Why my stuff is so good:

I'm not an amateur. I'm a professional with 27.5 years of experience in my craft, and I'm dedicated to my work. Happy Tails is a huge part of my life and represents me, who I am, personally, and I put long hours and lots of passion into everything I do. I have a customized, state-of-the-art 25 ton, Italian-built Atom SE clicker press and heavy-duty forged steel dies that I had fabricated in Montreal, CAN, by a company that makes the dies for Nike and New Balance athletic footwear, to precision-cut my flogger tails, and I offer a wider variety of hides than any other maker. I have a lot more types of hide on hand than shown on this website. Adding more types of hides for tails has been something I wanted to do for many years, but Stan refused. Now, I can buy any hides I want, and I have a new supplier I get spectacular one-time-buys from. I've modified my production methods within a wholistic framework, forged new business relationships, and sought harmony and balance in everything that can be affected by karma and energy. I've made improvements behind the scenes because 'innovation' is still my middle name. I no longer use any toxic products in making floggers, I've streamlined some of the production steps, and found some better ways of doing things. 2021 has already seen some new milestones for me, and new opportunities to follow. Since 2008 my personal email sig line has been "Success is when preparation and opportunity meet." (Andrea Smith, Music director for XM Radio 82, in an interview in 2008.)

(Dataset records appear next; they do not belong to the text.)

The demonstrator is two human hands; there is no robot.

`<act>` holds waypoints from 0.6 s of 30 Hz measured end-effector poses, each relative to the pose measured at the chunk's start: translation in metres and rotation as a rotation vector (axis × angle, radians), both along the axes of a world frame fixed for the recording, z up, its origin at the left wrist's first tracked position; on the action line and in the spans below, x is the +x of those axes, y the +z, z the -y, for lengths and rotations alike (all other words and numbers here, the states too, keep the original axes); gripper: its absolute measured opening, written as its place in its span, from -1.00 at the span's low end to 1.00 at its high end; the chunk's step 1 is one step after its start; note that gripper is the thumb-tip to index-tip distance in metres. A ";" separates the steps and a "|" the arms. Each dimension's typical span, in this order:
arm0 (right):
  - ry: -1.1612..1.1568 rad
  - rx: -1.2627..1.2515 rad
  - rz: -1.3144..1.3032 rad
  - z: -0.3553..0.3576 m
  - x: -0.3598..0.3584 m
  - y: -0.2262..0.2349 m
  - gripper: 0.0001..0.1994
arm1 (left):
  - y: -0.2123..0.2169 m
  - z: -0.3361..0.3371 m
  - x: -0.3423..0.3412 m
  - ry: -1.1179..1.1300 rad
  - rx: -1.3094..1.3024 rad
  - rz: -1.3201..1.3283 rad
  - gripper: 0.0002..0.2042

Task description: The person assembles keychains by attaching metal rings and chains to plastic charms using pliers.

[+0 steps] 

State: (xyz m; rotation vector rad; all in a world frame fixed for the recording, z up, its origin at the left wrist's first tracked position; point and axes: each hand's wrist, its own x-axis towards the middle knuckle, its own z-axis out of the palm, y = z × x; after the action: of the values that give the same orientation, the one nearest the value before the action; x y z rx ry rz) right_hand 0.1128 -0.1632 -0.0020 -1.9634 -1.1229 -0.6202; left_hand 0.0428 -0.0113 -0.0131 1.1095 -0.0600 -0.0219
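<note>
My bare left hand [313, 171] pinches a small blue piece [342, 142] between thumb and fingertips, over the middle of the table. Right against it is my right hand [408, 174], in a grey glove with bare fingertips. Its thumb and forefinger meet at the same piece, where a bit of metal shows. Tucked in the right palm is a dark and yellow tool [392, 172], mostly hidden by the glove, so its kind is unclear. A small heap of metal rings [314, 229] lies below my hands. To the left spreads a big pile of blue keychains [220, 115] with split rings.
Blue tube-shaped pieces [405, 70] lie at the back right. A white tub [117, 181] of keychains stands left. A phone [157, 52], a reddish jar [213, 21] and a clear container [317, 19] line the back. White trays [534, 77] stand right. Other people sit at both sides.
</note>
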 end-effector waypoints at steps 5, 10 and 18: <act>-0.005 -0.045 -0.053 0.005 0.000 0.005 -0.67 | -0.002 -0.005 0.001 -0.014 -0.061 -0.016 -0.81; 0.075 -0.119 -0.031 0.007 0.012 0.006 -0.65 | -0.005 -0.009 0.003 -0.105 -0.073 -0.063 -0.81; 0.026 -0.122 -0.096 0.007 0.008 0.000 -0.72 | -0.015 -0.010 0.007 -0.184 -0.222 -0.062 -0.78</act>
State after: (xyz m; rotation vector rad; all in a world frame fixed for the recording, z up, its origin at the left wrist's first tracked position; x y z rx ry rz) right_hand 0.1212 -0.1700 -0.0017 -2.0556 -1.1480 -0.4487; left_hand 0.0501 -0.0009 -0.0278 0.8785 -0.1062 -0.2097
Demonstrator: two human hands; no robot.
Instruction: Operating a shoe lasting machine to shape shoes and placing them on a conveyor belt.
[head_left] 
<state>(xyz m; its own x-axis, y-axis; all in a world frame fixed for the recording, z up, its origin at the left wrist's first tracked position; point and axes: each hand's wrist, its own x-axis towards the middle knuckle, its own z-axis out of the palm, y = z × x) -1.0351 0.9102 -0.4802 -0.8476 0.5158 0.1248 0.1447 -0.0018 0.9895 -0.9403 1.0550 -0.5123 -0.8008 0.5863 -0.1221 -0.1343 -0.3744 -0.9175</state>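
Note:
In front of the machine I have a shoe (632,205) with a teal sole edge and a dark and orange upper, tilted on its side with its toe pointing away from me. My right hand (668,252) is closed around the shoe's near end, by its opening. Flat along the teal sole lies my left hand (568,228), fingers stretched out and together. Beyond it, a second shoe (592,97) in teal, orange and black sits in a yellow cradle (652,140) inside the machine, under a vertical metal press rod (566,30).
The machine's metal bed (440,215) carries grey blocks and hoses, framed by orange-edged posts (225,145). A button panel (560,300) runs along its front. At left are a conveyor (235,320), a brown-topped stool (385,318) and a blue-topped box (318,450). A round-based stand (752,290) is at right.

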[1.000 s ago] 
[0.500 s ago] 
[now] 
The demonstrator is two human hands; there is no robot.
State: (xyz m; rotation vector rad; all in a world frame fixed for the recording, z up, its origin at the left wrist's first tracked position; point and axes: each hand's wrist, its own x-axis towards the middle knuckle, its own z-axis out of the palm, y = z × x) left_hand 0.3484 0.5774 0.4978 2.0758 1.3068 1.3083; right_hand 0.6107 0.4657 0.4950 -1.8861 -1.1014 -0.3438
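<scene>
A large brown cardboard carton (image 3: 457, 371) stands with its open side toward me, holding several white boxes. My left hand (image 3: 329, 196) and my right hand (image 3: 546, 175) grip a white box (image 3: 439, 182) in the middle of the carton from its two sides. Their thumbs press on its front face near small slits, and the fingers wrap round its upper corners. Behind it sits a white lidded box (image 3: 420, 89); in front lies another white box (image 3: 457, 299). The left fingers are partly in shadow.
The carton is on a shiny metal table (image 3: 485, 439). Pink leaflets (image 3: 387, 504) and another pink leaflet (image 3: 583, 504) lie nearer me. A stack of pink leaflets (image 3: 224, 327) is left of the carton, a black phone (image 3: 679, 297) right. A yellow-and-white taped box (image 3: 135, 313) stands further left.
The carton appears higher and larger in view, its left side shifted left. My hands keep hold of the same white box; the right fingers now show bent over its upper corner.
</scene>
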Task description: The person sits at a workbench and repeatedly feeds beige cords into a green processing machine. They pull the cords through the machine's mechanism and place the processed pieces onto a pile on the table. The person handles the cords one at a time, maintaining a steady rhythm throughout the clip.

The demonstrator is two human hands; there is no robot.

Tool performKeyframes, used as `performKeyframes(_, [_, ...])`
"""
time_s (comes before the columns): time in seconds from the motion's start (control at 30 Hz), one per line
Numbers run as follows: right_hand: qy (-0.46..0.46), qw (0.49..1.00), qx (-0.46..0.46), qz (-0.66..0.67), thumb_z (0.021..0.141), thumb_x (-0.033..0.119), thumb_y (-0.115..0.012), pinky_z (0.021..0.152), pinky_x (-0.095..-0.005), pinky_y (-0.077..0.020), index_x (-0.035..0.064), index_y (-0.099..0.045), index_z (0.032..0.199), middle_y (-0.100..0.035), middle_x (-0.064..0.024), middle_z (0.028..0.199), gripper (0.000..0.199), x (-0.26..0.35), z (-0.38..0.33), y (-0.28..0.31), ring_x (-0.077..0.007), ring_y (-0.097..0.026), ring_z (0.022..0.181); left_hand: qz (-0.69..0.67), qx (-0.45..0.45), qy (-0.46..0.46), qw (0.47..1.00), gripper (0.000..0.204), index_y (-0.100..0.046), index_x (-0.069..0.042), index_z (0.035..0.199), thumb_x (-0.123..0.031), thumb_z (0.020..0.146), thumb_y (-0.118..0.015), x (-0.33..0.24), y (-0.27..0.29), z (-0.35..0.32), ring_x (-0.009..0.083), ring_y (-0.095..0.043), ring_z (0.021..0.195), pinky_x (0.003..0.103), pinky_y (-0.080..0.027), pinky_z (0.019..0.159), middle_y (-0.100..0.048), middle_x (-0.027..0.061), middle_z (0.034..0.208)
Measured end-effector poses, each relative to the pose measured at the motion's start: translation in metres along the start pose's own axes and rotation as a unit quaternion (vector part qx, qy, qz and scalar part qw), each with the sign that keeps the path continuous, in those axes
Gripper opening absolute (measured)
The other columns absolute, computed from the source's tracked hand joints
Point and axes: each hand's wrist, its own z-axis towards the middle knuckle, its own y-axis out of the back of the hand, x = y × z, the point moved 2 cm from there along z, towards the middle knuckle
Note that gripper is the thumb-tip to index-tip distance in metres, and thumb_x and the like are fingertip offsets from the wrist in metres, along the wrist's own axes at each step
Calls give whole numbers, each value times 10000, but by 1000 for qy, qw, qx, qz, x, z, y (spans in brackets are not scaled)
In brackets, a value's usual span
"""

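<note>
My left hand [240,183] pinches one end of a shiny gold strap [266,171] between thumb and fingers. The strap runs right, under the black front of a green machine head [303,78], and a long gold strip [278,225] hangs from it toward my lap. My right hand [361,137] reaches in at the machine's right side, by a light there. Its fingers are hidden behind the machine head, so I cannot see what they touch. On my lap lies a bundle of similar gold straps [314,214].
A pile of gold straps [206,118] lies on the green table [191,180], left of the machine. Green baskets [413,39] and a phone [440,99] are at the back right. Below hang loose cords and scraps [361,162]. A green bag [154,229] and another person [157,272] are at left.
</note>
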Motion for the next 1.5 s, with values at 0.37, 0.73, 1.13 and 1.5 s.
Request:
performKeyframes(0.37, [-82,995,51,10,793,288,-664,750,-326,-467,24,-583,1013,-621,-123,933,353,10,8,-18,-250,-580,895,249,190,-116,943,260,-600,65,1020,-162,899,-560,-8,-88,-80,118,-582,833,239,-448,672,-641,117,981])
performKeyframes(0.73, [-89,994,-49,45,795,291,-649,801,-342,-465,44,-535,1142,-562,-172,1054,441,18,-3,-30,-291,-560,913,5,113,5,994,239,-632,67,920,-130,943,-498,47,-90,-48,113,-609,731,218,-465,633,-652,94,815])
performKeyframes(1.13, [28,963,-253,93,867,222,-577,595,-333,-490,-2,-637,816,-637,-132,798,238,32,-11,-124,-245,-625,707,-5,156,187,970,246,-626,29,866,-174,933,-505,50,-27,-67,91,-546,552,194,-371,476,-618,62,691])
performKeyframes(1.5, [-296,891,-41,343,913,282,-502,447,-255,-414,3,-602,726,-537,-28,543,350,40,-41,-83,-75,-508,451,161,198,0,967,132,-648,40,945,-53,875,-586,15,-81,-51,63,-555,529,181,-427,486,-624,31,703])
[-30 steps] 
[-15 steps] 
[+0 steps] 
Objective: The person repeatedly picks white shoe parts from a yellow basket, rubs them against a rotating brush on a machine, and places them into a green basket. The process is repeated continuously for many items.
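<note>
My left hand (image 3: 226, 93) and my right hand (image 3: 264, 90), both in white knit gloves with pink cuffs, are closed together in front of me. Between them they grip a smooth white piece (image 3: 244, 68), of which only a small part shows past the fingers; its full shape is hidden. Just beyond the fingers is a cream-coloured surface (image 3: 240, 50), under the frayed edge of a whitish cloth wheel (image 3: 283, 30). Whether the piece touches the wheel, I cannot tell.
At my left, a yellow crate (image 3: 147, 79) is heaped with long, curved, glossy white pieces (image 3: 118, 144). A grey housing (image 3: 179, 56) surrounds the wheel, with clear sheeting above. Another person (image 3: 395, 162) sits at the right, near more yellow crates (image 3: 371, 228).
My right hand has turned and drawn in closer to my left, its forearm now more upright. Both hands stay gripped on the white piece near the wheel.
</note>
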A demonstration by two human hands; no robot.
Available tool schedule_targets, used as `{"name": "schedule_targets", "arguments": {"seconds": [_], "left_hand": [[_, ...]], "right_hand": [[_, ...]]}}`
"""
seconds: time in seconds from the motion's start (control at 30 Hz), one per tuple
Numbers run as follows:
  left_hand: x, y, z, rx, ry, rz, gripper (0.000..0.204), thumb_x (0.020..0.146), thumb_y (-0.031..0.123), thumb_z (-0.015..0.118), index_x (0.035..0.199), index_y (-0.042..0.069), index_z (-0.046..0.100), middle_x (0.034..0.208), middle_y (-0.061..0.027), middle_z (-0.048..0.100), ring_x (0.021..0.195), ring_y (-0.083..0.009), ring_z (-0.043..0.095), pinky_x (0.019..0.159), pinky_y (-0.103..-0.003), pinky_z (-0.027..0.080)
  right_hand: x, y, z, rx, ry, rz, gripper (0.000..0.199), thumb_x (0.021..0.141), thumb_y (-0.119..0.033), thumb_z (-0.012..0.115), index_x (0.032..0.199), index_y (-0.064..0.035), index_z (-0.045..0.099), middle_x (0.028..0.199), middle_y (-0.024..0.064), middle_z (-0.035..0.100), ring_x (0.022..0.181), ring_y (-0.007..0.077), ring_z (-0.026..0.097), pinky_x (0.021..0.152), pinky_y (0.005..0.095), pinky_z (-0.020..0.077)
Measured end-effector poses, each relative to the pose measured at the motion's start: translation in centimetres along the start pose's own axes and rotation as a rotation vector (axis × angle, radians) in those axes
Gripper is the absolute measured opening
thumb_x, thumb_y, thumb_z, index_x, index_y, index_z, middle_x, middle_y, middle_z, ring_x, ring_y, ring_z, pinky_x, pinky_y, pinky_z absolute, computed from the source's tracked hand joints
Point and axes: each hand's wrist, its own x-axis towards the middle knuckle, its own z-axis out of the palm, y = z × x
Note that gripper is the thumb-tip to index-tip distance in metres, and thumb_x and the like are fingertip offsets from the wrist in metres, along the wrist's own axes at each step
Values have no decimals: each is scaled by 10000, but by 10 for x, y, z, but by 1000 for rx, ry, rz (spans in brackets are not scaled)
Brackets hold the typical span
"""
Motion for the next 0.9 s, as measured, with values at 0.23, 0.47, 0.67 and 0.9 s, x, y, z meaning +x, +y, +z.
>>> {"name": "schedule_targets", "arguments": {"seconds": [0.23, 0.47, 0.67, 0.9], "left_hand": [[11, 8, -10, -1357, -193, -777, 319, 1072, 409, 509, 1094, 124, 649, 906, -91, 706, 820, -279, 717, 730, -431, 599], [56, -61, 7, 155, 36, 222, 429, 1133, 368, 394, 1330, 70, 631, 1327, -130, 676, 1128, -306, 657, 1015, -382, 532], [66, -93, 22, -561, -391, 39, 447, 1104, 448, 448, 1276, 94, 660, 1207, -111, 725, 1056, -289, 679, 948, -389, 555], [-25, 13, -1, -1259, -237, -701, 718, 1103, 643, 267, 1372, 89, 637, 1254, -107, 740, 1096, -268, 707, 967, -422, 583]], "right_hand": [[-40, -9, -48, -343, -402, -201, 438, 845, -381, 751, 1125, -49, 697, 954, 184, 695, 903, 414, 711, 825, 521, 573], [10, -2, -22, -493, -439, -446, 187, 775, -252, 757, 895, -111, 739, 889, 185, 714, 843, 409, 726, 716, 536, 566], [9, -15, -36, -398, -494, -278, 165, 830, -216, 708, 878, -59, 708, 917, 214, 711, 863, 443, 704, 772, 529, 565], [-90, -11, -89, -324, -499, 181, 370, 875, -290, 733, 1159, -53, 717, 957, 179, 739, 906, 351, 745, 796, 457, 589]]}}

Happy Tails, point by point.

The things that make me stand out from all the rest:

Professional

This is my life and livelihood, which I take pride in doing better than anyone else. No slacking, no distractions, focusing on what's most important: serving all of the leather and BDSM communities.

Investment

In my company with real equipment, like my clicker press, dedicated workspaces, and superior materials. No quilter's rotary cutters and rulers, no close-out, discount-priced hides. Investing time, effort, attention to detail, and loving care in everything I do.

Future

A forward-looking devotion to new horizons, the creative development of new products, always evolving to meet and serve the present and future needs and preferences of my customers. I listen to what you tell me!

Ethics

Impeccable customer care and individual attention given to every order. Respecting people, animals, the environment. Conservation and protection of natural resouces, human rights, and an anti-cruelty stance to all creatures.

Quality

My commitment to superior-quality products has never wavered for 24 years. I don't make ugly, cheap "dead-animals-on-a-stick" and what you see on my website is exactly what you'll get. Building trust with integrity.

Beauty

Everything I make and sell is designed for sleek appearance and comfortable utility, built strong to last for years. Complimentary proportions, colors, patterns, shapes. Neat and precise construction.